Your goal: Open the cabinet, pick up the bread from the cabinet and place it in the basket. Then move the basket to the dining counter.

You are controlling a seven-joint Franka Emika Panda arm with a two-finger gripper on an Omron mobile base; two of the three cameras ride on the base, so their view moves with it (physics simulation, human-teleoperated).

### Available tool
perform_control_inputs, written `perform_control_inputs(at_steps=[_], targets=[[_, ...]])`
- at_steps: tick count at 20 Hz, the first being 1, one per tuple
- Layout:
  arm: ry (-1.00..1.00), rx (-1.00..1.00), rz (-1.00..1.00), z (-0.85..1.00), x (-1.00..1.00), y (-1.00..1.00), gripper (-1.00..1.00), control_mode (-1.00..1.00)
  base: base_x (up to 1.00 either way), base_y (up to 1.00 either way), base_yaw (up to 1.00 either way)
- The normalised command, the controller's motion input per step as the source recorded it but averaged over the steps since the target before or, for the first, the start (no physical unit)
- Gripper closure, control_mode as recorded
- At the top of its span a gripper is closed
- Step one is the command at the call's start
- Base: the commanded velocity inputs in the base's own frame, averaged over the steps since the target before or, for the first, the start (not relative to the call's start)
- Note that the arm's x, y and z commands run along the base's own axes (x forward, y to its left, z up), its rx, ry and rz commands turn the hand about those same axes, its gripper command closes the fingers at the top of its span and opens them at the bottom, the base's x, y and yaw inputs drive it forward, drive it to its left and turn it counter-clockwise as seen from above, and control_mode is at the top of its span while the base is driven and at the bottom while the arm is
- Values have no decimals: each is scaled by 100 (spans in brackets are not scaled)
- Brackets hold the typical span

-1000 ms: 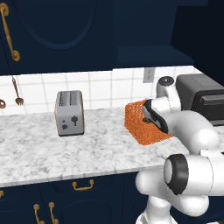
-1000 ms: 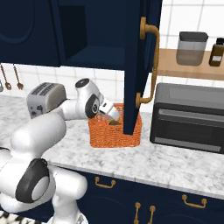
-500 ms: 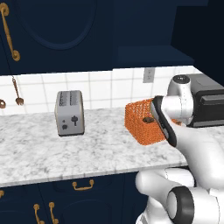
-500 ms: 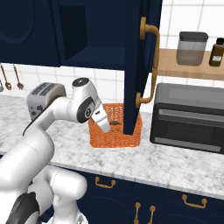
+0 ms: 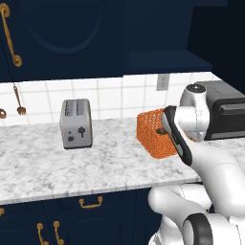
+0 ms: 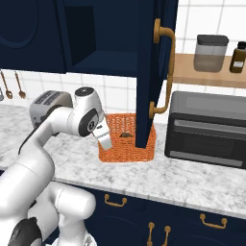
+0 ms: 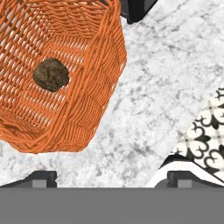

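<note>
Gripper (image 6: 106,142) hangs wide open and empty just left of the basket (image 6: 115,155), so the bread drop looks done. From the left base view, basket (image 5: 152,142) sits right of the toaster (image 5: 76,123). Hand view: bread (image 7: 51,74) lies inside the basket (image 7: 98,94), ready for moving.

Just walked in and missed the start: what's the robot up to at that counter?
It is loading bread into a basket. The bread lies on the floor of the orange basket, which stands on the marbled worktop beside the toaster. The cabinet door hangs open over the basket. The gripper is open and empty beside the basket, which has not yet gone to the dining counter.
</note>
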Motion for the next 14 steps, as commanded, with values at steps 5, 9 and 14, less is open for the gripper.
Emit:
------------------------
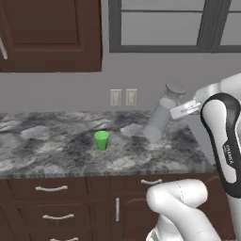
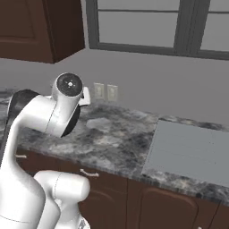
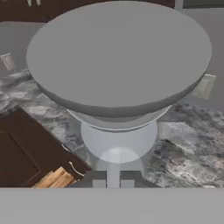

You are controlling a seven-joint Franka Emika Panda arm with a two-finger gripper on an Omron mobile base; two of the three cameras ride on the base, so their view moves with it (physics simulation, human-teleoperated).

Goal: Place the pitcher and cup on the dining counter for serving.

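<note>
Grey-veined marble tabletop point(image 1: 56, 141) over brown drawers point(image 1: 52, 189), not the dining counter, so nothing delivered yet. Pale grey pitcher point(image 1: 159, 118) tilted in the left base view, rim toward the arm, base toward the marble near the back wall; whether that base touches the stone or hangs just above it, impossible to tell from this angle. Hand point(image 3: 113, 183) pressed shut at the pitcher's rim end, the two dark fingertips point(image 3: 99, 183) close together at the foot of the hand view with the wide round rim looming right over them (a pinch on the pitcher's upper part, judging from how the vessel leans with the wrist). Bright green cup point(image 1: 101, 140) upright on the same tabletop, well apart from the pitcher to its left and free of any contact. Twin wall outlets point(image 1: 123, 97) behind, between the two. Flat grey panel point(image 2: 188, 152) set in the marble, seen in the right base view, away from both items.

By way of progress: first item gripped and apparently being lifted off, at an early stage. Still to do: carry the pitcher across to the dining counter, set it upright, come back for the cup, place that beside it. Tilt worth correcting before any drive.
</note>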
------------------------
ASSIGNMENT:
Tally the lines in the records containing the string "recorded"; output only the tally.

COMPLETED EXERCISE:
2